Two weeks ago the math abruptly changed. That’s the best and simplest way to describe it. There were phone calls and emails and tearful conversations on Skype and at Wellington cafes; there was a prognosis to receive, and a decision to be made.
At first I thought there would be three weeks to sort out things in Wellington—I thought that would be enough to make sure I could go back to New Zealand when I wanted to. Then, as the equation involved more and more variables, there were only going to be ten days, so I clicked into rather a robotic, efficient, get-things-done mode and made lists and asked favours and went to a lot of see-you-later lunches and coffees. And then yesterday—I think it was yesterday, because it was Thursday in Wellington but it’s still Thursday in LA where I sit typing this in the airport, but yes, right, yesterday at 7:30 in the morning as I was wrapping myself in a post-shower towel, running through my to-do list and trying to sort out what else needed to be packed and what other errands needed to be run, I got a call that resulted in my switching Saturday afternoon’s flight to Florida to Thursday night’s.

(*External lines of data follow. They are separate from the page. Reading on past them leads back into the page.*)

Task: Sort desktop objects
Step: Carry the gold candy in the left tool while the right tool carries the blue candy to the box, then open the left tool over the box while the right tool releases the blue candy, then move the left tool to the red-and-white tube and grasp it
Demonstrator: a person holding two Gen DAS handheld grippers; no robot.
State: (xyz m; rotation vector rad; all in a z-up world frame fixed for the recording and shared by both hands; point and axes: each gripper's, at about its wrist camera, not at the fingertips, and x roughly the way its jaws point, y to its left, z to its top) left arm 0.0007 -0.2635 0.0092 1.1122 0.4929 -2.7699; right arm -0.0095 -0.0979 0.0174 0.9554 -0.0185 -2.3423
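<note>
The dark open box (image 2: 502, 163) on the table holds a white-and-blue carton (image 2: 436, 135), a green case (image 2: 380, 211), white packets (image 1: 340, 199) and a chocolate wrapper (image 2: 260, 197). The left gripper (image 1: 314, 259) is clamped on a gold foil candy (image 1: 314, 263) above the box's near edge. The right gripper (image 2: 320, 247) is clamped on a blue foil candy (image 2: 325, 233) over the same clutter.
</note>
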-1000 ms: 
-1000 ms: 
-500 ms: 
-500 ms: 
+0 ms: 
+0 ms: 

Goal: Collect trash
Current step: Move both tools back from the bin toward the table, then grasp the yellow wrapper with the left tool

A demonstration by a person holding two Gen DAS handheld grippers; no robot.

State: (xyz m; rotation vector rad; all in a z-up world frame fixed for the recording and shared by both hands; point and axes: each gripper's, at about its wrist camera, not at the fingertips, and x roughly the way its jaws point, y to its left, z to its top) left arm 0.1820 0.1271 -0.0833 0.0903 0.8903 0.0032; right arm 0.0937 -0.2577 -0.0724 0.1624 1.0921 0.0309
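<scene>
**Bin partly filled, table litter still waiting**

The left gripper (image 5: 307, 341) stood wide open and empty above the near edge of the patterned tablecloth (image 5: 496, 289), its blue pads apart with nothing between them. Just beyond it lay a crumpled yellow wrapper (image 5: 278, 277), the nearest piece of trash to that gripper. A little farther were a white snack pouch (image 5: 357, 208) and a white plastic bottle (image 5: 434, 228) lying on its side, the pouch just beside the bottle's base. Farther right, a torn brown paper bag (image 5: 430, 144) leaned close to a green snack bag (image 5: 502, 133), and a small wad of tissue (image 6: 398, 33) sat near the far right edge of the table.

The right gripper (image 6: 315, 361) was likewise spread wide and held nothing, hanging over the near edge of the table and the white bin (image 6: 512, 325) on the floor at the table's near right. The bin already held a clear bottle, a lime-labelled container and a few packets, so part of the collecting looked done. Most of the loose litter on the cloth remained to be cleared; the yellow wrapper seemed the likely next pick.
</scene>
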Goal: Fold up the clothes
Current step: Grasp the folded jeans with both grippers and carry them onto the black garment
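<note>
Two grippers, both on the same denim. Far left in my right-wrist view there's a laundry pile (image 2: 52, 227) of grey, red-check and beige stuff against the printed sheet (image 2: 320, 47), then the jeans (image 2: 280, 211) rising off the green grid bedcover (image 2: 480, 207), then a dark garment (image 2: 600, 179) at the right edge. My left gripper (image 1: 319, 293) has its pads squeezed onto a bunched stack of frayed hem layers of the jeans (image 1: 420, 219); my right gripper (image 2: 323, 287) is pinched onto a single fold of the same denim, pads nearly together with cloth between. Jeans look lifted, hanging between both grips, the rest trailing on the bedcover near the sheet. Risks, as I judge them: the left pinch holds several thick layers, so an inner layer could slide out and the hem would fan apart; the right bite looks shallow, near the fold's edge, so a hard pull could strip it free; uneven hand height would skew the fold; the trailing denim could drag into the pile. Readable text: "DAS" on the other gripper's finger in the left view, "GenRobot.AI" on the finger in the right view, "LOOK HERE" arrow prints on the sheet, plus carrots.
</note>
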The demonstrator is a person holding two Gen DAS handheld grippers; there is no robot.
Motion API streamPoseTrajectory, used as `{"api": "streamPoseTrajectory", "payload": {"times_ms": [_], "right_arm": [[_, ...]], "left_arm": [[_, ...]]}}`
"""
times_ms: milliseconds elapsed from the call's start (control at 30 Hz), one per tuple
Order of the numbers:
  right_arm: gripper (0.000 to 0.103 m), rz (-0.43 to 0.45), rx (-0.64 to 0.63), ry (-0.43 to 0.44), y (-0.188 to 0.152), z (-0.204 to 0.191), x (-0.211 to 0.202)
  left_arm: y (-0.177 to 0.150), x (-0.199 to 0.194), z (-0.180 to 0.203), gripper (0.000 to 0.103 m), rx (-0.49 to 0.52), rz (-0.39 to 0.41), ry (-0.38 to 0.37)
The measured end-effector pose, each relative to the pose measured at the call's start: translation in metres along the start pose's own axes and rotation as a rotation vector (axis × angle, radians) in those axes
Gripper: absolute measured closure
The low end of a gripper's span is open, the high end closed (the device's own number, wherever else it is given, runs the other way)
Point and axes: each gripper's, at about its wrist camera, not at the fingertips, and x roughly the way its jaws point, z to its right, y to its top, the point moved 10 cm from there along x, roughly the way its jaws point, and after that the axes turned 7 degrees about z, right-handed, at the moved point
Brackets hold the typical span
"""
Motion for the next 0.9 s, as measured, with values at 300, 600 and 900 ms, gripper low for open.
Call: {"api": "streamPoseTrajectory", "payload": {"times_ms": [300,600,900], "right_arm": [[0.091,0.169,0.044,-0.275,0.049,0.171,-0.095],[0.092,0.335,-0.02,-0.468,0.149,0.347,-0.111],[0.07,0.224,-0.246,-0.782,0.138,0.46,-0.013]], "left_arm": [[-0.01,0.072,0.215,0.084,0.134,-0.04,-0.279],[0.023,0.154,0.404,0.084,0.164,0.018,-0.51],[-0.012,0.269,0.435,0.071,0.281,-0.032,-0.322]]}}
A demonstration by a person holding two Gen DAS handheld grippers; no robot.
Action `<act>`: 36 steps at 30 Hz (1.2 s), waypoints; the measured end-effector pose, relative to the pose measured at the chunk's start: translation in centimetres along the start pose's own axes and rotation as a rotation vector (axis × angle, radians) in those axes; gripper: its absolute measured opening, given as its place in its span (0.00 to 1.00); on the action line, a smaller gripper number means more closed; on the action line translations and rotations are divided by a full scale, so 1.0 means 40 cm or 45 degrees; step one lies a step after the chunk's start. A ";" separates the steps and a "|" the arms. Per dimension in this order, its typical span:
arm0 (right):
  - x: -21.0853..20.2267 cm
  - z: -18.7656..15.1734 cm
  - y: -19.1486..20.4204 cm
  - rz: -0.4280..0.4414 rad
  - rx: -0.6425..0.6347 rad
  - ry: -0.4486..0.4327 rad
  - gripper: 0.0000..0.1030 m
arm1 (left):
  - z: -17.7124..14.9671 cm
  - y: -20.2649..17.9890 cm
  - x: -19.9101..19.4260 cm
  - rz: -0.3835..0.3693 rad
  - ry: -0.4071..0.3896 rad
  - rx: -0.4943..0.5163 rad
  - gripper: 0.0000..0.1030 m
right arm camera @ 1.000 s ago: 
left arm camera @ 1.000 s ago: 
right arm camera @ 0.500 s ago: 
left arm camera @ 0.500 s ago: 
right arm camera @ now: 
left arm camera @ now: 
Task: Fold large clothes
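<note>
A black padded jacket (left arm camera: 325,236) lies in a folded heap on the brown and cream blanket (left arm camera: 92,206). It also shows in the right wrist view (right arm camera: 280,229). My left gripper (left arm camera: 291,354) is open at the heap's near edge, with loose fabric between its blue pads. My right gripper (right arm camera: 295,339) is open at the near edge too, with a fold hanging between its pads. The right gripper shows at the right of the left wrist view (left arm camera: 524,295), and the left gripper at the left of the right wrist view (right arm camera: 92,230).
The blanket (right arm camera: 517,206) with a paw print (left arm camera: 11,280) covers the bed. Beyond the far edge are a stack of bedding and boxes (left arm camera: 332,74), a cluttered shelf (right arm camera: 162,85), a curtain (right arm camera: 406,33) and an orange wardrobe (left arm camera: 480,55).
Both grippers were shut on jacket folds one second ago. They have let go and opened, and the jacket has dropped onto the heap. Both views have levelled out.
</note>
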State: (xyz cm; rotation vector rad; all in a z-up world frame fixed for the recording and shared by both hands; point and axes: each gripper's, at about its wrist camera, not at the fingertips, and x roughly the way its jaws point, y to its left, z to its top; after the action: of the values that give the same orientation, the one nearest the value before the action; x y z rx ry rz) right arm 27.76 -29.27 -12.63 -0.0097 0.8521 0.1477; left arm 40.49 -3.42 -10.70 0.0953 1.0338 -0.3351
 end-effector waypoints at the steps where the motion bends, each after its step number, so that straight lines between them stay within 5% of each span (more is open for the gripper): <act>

It’s still Thursday, on this side of the planet. It will be Friday morning, I guess, when I finally see my mother. She recognized who I was when I spoke to her on the phone yesterday (was it yesterday?) but she could not really communicate with me. All I could understand, when I told her I was on my way, was “Hurry honey. We…are going to…HAVE. FUN.”
Hospice has been called. I have quit my job. I will stay on the couch at the Place until we sort out other housing. I’ve sublet my flat in Wellington. I don’t have American health insurance or a return ticket. I don’t know how long I will stay. I don’t know what will be required.
“I’m on my way, Beck,” I sobbed to my sister yesterday morning (I guess it was yesterday) when she told me she wanted me to change my ticket, as if my arrival will change anything or make anything better. “I know, I know, I know,” she wept back at me.
My friends have gone above and beyond for me on this one: they’ve found me a sublettor and put my stuff in storage and driven me around and helped me get the plane tickets and cuddled me and made me dinner and brought me cakes and taken that huge tin of olive oil I just bought. I, on the other hand, have been stumbling around collecting bruises and bumps and cuts and scratches and saying “Huh?” a lot because I can’t concentrate on where I’m going or what I’m meant to be doing, my lists notwithstanding. I have wept out loud on Adelaide Road and then fixed my face into a sort of hollowed-out blank-eyed mask that will let me sign papers and make calls. I’ve told people “I’m going back to take care of my mum,” over and over but I still woke up on the plane this morning (was it morning?) and did not understood why I was there.
Right before the cab came to take me to Wellington airport I was doing the kind of crying that requires deep breathing and earnest exhortations to calm down from whomever has the misfortune to witness it. “I can’t. I can’t do it. I cannot do this. I can’t I can’t I can’t I can’t,” I said to my good friend, who had been with me all day, wearing purple rubber gloves to clean crevices of my flat that never even see the light of day. He is the same friend who said to me a couple of weeks ago, after the first phone call that made me think that everything really was changing, “You have to do the maths here. It’s not going to get better. You have to go.”
“I can’t, I can’t, I can’t,” I wailed, carry-on packed, freshly changed into my travel outfit, eyes swollen.
“There is no ‘can’t’ anymore, sweetheart,” he said very quietly.
And so I got in the cab and got on the plane and got through American security theatre and got to this fancy airport lounge and got a cup of tea. I can do all those things. I can wait for the next six hours in this faux-leather chair, I can get some overpriced ibuprofen for my headache that won’t go away, I can get on the next plane and the next. I can meet my sister at the Tampa airport tomorrow morning (I guess it will be tomorrow?).
I can do whatever needs to be done, for however long she needs me to do it. I can give my sister a break. I can make the notes and call the doctors and scramble the eggs. I can finally hug my mom.
But can I really do everything else will I need to be able to do?